Psychopathology prediction¶
Shirazi2024 (HBN)Usage¶
neuralbench eeg psychopathology
Show config.yaml
# Copyright (c) Meta Platforms, Inc. and affiliates.
# All rights reserved.
#
# This source code is licensed under the license found in the
# LICENSE file in the root directory of this source tree.
data:
study:
source:
name: Shirazi2024Hbn
filter_resting_state_with_externalizing:
name: QueryEvents
query: "(type == 'Eeg') & (task == 'task-RestingState') & (duration > 180.0) & externalizing.notnull()"
crop_timelines:
name: CropTimelines
event_type: Eeg
start_offset_s: 60.0
max_duration_s: 120.0
split:
name: PredefinedSplit
test_split_query: "release in ['R5']"
col_name: split
valid_split_by: release
valid_split_ratio: 0.091 # 1/11
valid_random_state: 33
target:
=replace=: true
name: EventField
event_types: Eeg
event_field: externalizing
aggregation: single
trigger_event_type: Eeg
start: 0.0
duration: 2.0
stride: 2.0
summary_columns: [release, externalizing]

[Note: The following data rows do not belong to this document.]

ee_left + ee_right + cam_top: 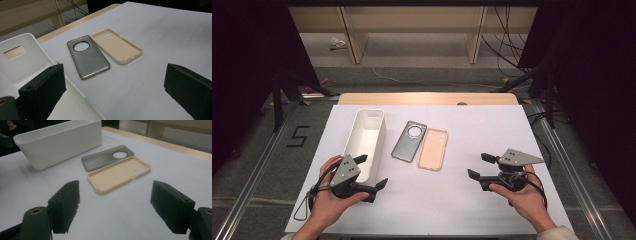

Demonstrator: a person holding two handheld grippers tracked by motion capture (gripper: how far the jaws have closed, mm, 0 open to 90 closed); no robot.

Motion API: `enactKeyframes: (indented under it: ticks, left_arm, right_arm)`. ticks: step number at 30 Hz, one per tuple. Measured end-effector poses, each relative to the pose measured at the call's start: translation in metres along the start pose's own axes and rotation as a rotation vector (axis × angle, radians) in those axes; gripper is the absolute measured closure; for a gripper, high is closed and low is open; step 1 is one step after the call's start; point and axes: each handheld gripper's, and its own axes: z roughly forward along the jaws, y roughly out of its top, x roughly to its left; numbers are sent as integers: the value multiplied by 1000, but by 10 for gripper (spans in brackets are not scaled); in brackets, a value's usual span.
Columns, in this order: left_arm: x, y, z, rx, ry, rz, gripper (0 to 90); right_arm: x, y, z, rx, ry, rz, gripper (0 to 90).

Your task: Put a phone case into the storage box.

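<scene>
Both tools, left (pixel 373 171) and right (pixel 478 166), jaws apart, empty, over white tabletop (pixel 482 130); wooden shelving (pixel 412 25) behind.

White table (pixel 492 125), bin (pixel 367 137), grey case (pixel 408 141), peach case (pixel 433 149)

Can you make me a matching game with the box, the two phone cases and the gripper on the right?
Things:
1. white box
2. grey phone case
3. peach phone case
4. right gripper

Descriptions:
A. has one big round hole
B. open, holding nothing
C. farthest left on the table, long and empty
D. lies between the grey case and the right gripper

Pairs: 1-C, 2-A, 3-D, 4-B
</scene>
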Motion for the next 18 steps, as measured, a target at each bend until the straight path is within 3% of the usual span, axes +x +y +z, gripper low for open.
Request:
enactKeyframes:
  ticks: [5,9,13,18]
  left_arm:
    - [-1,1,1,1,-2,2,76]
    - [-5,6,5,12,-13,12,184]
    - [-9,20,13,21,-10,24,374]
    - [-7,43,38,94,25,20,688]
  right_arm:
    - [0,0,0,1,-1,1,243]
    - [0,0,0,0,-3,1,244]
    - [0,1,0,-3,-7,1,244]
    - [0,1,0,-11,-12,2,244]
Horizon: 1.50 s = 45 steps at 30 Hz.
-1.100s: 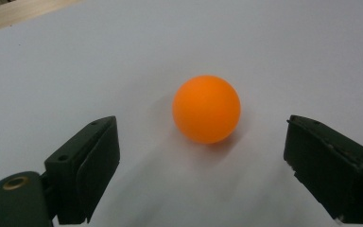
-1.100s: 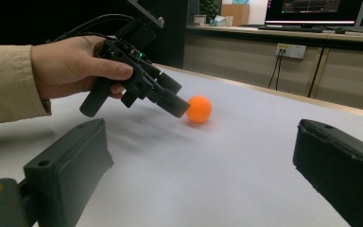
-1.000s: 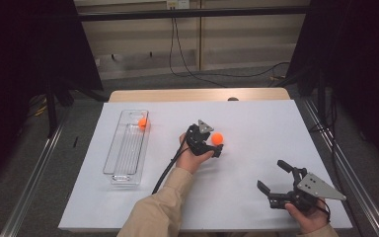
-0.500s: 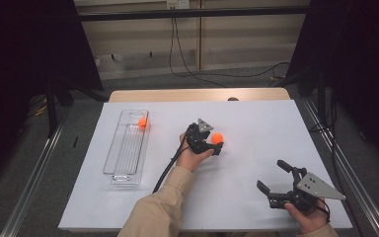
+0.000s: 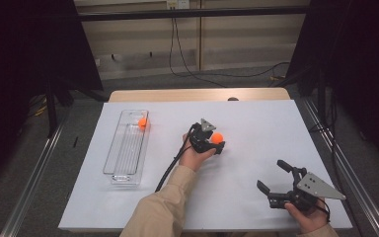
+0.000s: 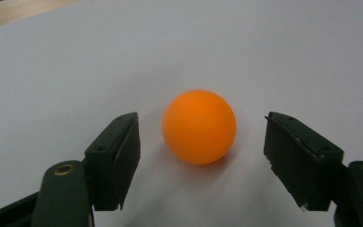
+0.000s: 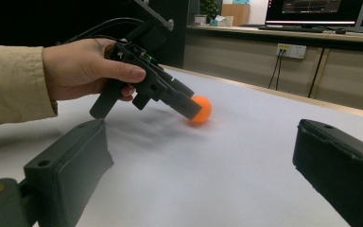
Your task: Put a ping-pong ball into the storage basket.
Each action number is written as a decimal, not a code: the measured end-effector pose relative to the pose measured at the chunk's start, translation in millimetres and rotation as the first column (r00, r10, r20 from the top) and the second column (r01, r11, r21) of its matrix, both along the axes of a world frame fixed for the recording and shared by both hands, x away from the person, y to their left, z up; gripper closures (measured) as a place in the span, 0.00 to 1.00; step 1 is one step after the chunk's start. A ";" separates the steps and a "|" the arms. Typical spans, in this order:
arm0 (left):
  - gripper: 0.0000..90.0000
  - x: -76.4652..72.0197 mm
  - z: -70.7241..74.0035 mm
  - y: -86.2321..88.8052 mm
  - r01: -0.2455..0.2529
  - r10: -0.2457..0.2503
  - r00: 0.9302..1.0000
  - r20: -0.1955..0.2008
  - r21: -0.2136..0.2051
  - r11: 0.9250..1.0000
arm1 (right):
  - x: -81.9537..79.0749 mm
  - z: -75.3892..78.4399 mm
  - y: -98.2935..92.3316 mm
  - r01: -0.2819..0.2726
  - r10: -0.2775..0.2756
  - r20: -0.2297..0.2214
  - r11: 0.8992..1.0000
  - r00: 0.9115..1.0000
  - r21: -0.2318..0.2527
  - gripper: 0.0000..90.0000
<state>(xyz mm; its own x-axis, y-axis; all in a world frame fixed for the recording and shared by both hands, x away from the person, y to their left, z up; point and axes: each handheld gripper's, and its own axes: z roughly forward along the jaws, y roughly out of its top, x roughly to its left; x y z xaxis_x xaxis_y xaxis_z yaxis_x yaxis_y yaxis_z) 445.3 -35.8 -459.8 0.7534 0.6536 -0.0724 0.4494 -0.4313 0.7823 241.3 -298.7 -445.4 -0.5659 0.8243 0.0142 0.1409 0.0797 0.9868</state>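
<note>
An orange ball (image 5: 217,138) rests on the white table near its middle. My left gripper (image 5: 218,140) is open and lowered around it, one jaw on each side with a gap to the ball on both. In the left gripper view the ball (image 6: 199,126) lies between the black pads (image 6: 118,161), touching neither. A second orange ball (image 5: 142,123) lies at the far end of a clear tray (image 5: 109,158) on the left. My right gripper (image 5: 271,174) stands open near the front right with nothing in it. It looks at the ball (image 7: 201,109) and the left gripper (image 7: 189,108).
The white sheet (image 5: 256,118) covers the table, with a wooden edge (image 5: 197,95) at the back. Metal rails run along both sides, and dark curtains hang beyond them. A cable (image 5: 170,168) trails from the left gripper across the sheet.
The ball at the left gripper sits slightly farther back than a second ago, and the left hand has barely shifted. The right gripper has stayed in place.
</note>
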 end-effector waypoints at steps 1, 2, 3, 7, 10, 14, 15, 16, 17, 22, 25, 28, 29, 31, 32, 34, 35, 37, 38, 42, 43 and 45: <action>0.32 0.0 0.1 -0.6 0.002 -0.002 1.000 -0.001 0.005 1.000 | -0.2 0.1 -0.2 -0.001 0.001 -0.001 1.000 1.000 -0.001 0.04; 0.33 0.0 -0.1 -1.6 0.001 -0.001 1.000 -0.003 0.006 1.000 | -0.3 0.1 -0.2 0.000 0.000 -0.001 1.000 1.000 0.000 0.04; 0.34 -0.1 -0.2 -2.0 0.001 -0.001 1.000 -0.006 0.007 1.000 | -0.4 0.1 -0.1 0.001 -0.001 0.000 1.000 1.000 0.001 0.04; 0.37 1.0 -0.3 -3.7 0.004 -0.004 1.000 -0.002 0.012 1.000 | -0.4 0.1 0.0 -0.002 0.002 0.000 1.000 1.000 0.000 0.04; 0.38 2.4 -1.3 -4.7 0.004 -0.003 1.000 -0.003 0.015 1.000 | -0.4 0.2 -0.2 -0.002 0.002 -0.001 1.000 1.000 0.000 0.04; 0.42 3.7 -3.7 -5.5 -0.004 0.004 1.000 -0.008 0.017 1.000 | -0.3 0.1 -0.2 -0.001 0.001 0.000 1.000 1.000 0.000 0.04; 0.44 4.1 -4.0 -5.5 -0.005 0.005 1.000 -0.006 0.023 1.000 | -0.4 0.1 -0.2 -0.001 0.001 0.000 1.000 1.000 0.001 0.04; 0.44 4.5 -4.3 -5.7 -0.004 0.004 1.000 -0.005 0.026 1.000 | -0.5 0.2 -0.2 -0.001 0.001 0.000 1.000 1.000 0.001 0.04; 0.45 4.6 -4.9 -6.1 -0.006 0.006 1.000 -0.009 0.024 1.000 | -0.7 0.3 -0.2 0.000 0.000 0.000 1.000 1.000 0.002 0.04; 0.47 6.4 -7.4 -7.5 -0.012 0.013 1.000 -0.018 0.031 0.999 | -0.8 0.4 -0.5 0.000 0.000 0.000 1.000 1.000 0.002 0.04; 0.49 7.8 -9.0 -8.0 -0.023 0.024 0.999 -0.022 0.039 0.999 | -0.9 0.4 -0.5 0.000 0.000 0.001 1.000 1.000 0.003 0.04; 0.49 9.2 -9.9 -8.2 -0.032 0.033 0.999 -0.031 0.030 0.999 | -0.8 0.2 -0.7 0.000 0.000 0.000 1.000 1.000 0.004 0.04; 0.50 9.3 -10.0 -8.4 -0.032 0.033 0.999 -0.034 0.029 0.999 | -0.7 0.2 -0.7 0.000 0.000 -0.001 1.000 1.000 0.004 0.04; 0.51 10.0 -10.0 -8.3 -0.028 0.029 0.999 -0.036 0.031 0.999 | -0.7 0.2 -0.6 0.000 0.000 -0.001 1.000 1.000 0.004 0.04; 0.51 10.0 -10.1 -8.8 -0.030 0.031 0.999 -0.040 0.033 0.999 | -0.6 0.2 -0.6 0.000 0.000 -0.001 1.000 1.000 0.003 0.04; 0.51 10.1 -10.4 -9.6 -0.032 0.034 0.999 -0.039 0.041 0.999 | -0.6 0.3 -0.7 0.000 0.000 0.000 1.000 1.000 0.004 0.04; 0.52 10.3 -10.4 -9.9 -0.030 0.032 0.999 -0.037 0.046 0.998 | -0.7 0.3 -0.8 0.000 0.000 0.000 1.000 1.000 0.004 0.04; 0.53 10.4 -10.2 -10.3 -0.029 0.031 0.999 -0.034 0.052 0.998 | -0.7 0.3 -0.8 0.000 0.000 0.000 1.000 1.000 0.004 0.04; 0.53 10.4 -10.2 -10.7 -0.028 0.030 0.999 -0.031 0.055 0.998 | -0.7 0.3 -0.8 -0.001 0.001 0.000 1.000 1.000 0.004 0.04; 0.56 10.0 -10.2 -11.3 -0.032 0.033 0.999 -0.027 0.056 0.998 | -0.7 0.3 -0.8 -0.001 0.001 0.000 1.000 1.000 0.004 0.04; 0.56 10.2 -10.2 -11.0 -0.032 0.034 0.999 -0.028 0.056 0.998 | -0.7 0.3 -0.9 -0.001 0.001 0.000 1.000 1.000 0.003 0.04; 0.56 10.3 -10.1 -10.9 -0.031 0.032 0.999 -0.029 0.055 0.998 | -0.9 0.4 -0.9 0.000 0.000 0.000 1.000 1.000 0.002 0.04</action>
<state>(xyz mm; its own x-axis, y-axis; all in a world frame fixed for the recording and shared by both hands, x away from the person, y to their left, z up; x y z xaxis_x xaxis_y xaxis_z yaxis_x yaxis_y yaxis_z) 455.5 -46.7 -470.0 0.7304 0.6805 -0.0579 0.4861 -0.4584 0.7440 240.4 -299.6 -445.0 -0.5662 0.8241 0.0162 0.1408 0.0774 0.9870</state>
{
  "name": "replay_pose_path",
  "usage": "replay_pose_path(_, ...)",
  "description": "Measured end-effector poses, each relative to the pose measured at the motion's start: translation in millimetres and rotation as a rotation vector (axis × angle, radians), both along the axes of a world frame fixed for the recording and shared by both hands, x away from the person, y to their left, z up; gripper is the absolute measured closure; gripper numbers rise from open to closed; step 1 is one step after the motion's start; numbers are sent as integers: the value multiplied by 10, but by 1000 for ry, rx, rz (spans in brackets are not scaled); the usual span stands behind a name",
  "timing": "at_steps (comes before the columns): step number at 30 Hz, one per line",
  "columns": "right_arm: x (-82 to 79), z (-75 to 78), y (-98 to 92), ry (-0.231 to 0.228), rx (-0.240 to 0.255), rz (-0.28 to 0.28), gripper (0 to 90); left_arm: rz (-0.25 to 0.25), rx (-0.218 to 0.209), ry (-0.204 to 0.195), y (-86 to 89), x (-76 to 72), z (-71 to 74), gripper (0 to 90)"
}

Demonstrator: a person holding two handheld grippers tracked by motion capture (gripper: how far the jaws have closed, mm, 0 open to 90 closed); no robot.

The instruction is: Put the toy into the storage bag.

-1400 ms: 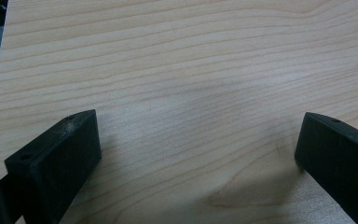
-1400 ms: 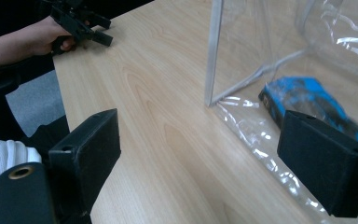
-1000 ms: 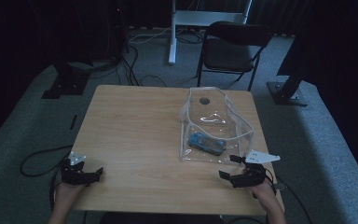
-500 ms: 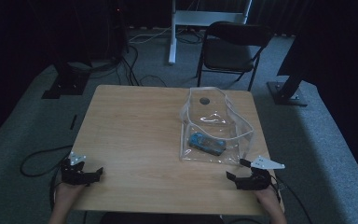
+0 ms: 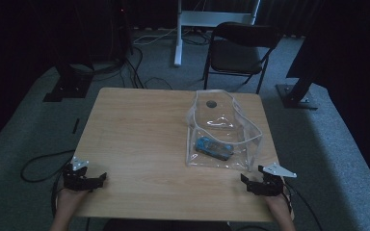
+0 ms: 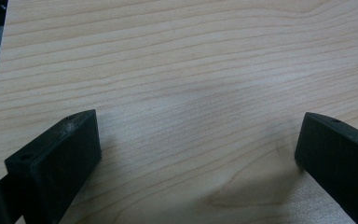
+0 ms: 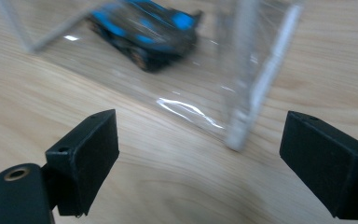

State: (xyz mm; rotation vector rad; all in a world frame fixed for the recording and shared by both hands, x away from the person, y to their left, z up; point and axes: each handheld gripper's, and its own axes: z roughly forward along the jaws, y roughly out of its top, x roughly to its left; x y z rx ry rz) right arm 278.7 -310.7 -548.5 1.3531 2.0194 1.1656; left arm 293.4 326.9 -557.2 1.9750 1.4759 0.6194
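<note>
Wooden table (image 5: 139, 139) fills mid-frame; left gripper (image 5: 87, 180) rests released at lower left. Right gripper (image 5: 257, 184), jaws spread, has dropped toward the lower right, near the clear pouch (image 5: 224, 132) holding the blue toy car (image 5: 214, 147).

A black folding chair (image 5: 236, 50) is positioned beyond the far edge of the light wooden table (image 5: 139, 130). A white stand (image 5: 207, 19) and black cables (image 5: 144, 72) are located on the grey carpeted floor (image 5: 327, 144) behind it.
</note>
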Motion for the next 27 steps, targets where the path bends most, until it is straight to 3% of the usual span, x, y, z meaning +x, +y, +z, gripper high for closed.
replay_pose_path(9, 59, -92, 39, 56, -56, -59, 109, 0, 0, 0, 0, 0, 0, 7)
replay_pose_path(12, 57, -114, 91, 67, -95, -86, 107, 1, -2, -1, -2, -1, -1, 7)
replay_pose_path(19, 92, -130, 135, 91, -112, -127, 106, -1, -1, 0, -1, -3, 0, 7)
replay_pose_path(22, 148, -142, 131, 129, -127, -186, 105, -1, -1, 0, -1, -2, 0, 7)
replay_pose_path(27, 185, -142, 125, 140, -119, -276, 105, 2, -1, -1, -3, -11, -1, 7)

brain_model_output_size: &brain_model_output_size 1
trainer_config:
monitor: val/pearsonr
mode: max
strategy: auto
patience: 7
n_epochs: 40
loss:
name: MSELoss
metrics: !!python/object/apply:neuralbench.defaults.metrics.get_regression_metric_configs
- *brain_model_output_size
Description¶
This task corresponds to Challenge 2 (“Externalizing Factor Prediction / Subject-Invariant Representation”) of the EEG Challenge 2025 [Aristimunha2025]. The goal is to predict the externalizing psychopathology factor – a continuous score derived from the Child Behavior Checklist (CBCL) – from 2-s resting-state EEG windows. This probes whether models can learn generalizable neural representations that transfer across subjects while recovering clinically relevant variability.
The official challenge metric is the normalized root-mean-squared error (RMSE divided by the standard deviation of the ground-truth externalizing scores), reported as normalized_rmse alongside the other regression metrics.
Dataset Notes¶
Shirazi2024 (HBN) contains EEG recordings from 11 cohorts (“releases”) containing different participants. Here, we leave one release out for testing.
The dataset contains different tasks (resting-state, contrast change detection, etc.). Here, we only use the resting-state data for psychopathology prediction.
Only subjects with a non-null externalizing CBCL score are retained.
References¶
Aristimunha, Bruno, et al. “EEG Foundation Challenge: From Cross-Task to Cross-Subject EEG Decoding.” arXiv preprint arXiv:2506.19141 (2025).